Tra le ragioni del successo rientrano inoltre i) il ruolo di informazione esercitato da agenzie tecniche di raccolta fiscale, che permettono di informare l’opinione pubblica e orientare il consenso degli “elettori mediani” verso riforme progressive; ii) il frazionamento politico e associativo delle élite economiche (nel caso dell’Uruguay) e iii) la possibilità di neutralizzare gli alti tribunali amministrativi, che sono solitamente le leve azionate dalle lobby per minare le riforme una volta approvate.

Infine, un chiaro annuncio governativo della maggior spesa sociale finanziata dai maggiori introiti della riforma fiscale può giocare in favore del consenso popolare e dell’approvazione delle riforme proposte.
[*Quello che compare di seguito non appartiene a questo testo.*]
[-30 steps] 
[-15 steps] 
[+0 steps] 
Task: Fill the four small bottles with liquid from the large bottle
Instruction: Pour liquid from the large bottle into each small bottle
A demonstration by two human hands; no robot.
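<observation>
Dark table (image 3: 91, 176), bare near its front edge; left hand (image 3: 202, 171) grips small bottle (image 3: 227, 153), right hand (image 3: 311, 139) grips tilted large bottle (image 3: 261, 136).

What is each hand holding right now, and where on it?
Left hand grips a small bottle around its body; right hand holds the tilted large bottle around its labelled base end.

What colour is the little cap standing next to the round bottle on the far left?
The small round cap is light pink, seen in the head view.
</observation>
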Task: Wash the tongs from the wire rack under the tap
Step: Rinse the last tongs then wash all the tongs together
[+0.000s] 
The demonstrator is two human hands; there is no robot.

Di converso, l’estensione dell’economia informale (come nel caso guatemalteco) o la presenza di un forte e coeso settore imprenditoriale (come in Messico), hanno determinato il fallimento delle riforme fiscali.
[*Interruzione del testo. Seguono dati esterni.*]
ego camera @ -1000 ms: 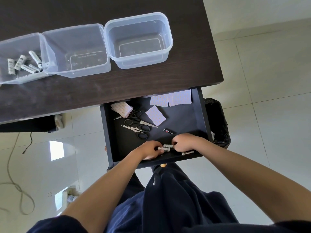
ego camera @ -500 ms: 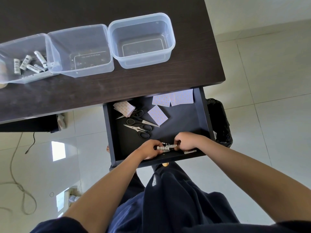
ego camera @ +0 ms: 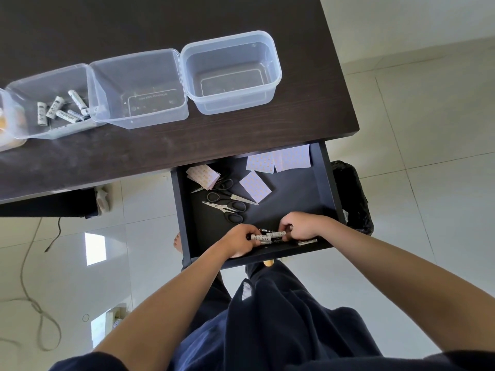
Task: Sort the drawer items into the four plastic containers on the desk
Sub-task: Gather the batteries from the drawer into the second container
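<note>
- Left hand (ego camera: pixel 239 241) and right hand (ego camera: pixel 299 226) were both low in the near end of the open black drawer (ego camera: pixel 325 183), fingers curled close around a small cluster of white-labelled cylindrical batteries (ego camera: pixel 265 236) bridging the gap between them.
- Left fingers were closed on one end of the cluster and right fingers on the other; how many cells each hand actually held could not be told.
- Just right of the right fingertips a small silver metal piece (ego camera: pixel 308 242) lay against the drawer's front wall, identity unclear.
- Beyond the fingers, further into the drawer: black-handled scissors (ego camera: pixel 227 207), several pairs overlapping, and pale patterned paper cards (ego camera: pixel 254 186), untouched.
- Well beyond, up on the dark wooden desk (ego camera: pixel 160 151): clear plastic container with batteries (ego camera: pixel 34 121) far to the left, then two clear empty containers (ego camera: pixel 139 89); a fourth was only partly visible at the frame edge.
- Judgement: gather all cells into one hand with a full wrap before lifting, since round cells roll; check the drawer corner for strays.
</note>
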`<state>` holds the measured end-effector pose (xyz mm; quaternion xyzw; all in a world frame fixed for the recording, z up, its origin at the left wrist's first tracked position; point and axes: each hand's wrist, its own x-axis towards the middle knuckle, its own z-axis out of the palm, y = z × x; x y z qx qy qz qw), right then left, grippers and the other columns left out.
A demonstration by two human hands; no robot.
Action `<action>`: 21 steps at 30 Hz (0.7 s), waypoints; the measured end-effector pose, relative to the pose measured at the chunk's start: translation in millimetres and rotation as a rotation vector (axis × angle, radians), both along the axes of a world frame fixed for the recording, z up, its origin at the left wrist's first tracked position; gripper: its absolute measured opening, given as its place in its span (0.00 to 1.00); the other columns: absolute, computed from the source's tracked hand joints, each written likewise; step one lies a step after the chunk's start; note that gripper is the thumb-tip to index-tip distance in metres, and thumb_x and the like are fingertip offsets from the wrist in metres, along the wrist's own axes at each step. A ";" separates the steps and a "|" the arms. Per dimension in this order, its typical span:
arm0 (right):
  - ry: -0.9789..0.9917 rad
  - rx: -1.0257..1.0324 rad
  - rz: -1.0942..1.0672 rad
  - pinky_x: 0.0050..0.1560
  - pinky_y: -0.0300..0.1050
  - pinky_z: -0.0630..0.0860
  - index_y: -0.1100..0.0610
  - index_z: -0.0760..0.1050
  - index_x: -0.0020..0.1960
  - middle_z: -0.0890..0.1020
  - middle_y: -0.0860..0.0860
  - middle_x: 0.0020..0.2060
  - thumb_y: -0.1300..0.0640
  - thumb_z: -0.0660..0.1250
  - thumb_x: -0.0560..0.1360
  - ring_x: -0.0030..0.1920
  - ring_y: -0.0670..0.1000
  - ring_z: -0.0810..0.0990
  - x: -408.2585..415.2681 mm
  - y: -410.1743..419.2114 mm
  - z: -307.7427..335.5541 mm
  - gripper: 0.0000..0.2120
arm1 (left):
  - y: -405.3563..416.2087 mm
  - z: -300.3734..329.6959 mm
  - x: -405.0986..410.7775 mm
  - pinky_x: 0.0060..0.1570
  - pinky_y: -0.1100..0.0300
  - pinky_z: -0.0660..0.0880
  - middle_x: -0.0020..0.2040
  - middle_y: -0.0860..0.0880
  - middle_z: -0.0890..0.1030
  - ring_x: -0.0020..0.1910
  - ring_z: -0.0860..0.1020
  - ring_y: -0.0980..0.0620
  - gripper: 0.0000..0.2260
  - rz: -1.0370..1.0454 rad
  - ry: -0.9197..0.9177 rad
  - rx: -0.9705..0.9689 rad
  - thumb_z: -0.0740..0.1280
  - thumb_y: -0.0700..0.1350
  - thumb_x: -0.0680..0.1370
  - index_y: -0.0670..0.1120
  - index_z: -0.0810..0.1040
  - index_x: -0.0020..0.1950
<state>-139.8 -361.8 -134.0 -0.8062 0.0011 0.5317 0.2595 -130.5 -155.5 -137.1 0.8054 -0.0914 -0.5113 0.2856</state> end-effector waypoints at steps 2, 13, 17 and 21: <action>0.002 -0.012 0.008 0.43 0.40 0.69 0.56 0.78 0.57 0.77 0.49 0.45 0.58 0.70 0.74 0.46 0.49 0.75 0.3 2.0 1.8 0.12 | 1.4 3.4 -0.7 0.47 0.63 0.68 0.46 0.50 0.77 0.46 0.74 0.53 0.09 0.006 -0.012 -0.006 0.68 0.44 0.76 0.46 0.79 0.56; 0.058 -0.083 0.043 0.32 0.38 0.67 0.58 0.77 0.59 0.76 0.45 0.36 0.61 0.69 0.74 0.36 0.45 0.73 8.6 13.9 8.4 0.14 | 21.3 18.3 3.6 0.47 0.63 0.68 0.46 0.50 0.78 0.46 0.75 0.53 0.07 0.044 -0.041 0.008 0.68 0.44 0.77 0.46 0.80 0.54; 0.038 -0.085 0.004 0.40 0.42 0.71 0.57 0.79 0.57 0.80 0.53 0.43 0.57 0.70 0.74 0.42 0.51 0.76 4.9 9.7 7.7 0.12 | 28.6 25.8 10.0 0.46 0.63 0.68 0.45 0.50 0.77 0.45 0.75 0.53 0.08 0.067 -0.075 0.000 0.67 0.43 0.77 0.45 0.79 0.55; 0.029 -0.068 -0.057 0.38 0.43 0.71 0.59 0.80 0.53 0.80 0.55 0.39 0.58 0.68 0.75 0.38 0.52 0.75 3.8 4.0 11.1 0.08 | 31.5 32.9 15.1 0.46 0.63 0.68 0.47 0.49 0.78 0.46 0.75 0.53 0.09 0.081 -0.106 -0.014 0.67 0.43 0.77 0.44 0.79 0.57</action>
Sulla base di questa analisi, MBA si spingono a redigere una sorta di decalogo di  “consigli ai riformatori fiscali” i cui punti salienti sono:

i) i riformatori ottengono maggior successo quando promuovono riforme fiscali contenute e dal perimetro definito piuttosto che riforme epocali poiché quest’ultime generano sentimenti di incertezza sugli esiti economici e aggregano le opposizioni;

ii) è importante identificare vincenti e sconfitti della riforma e guadagnare il consenso dei ceti sociali meno abbienti, che sono quelli più favoriti dalle riforme progressive;

iii) per attuare i punto precedente è quindi cruciale avere alte competenze tecniche, nei ministeri e nelle agenzie fiscali oltre che un’ampia disponibilità di dati fiscali;

iv) gli aumenti di tassazione vincolati a particolari obiettivi di spesa sociale sono solitamente quelli più popolari e di maggior successo (Cile);

v) una vigorosa lotta all’evasione fiscale risulta più popolare di ambiziosi tentativi di riforma;

vi) sono opportune contestuali e credibili riforme sul lato della spesa (Messico e Guatemala) per evitare che maggiori introiti fiscali vengano percepiti come balzelli per spesa pubblica improduttiva;

vii) occorre identificare i benefici derivanti dalla riforma per l’elettore mediano, o la middle class, a cui la maggioranza dei cittadini, spesso a torto, immagina di appartenere.

E’, dunque, sulla scorta di questo “decalogo” che MBA concludono il rapporto, senza dimenticare tuttavia l’importanza di fattori extra politici e non direttamente controllabili come il trend economico e la composizione sociale.

Le riforme hanno infatti avuto più successo e sono state emanate più facilmente in tempi di crescita economica, che non quando dovevano servire a coprire i buchi di bilancio provocati dalla contrazione dell’attività economica e delle entrate fiscale, come sperimentato nella seconda fase di riforme fiscali (1995-2005).

Infine, MBA concludono con una nota di ottimismo sul miglioramento dei sistemi fiscali latino-americani, la quale si basa sulla seguente considerazione: sebbene il quadro macroeconomico stia peggiorando e la riduzione delle disuguaglianza si stia arenando, l’emersione di ampie sacche di popolazione dalla povertà e l’ingrossamento del ceto medio avvenuto del decennio 2000-2010 porteranno molto probabilmente a una domanda pubblica di sistemi fiscali più equi e progressivi.

Nel frattempo però, visto che “nunca se sabe” e l’opinione pubblica sudamericana è stata influenzata spesso e volentieri dai forti interessi di conservazione delle élite economiche, i riformatori economici farebbero bene a tenere in considerazione il “decalogo” proposto dagli autori.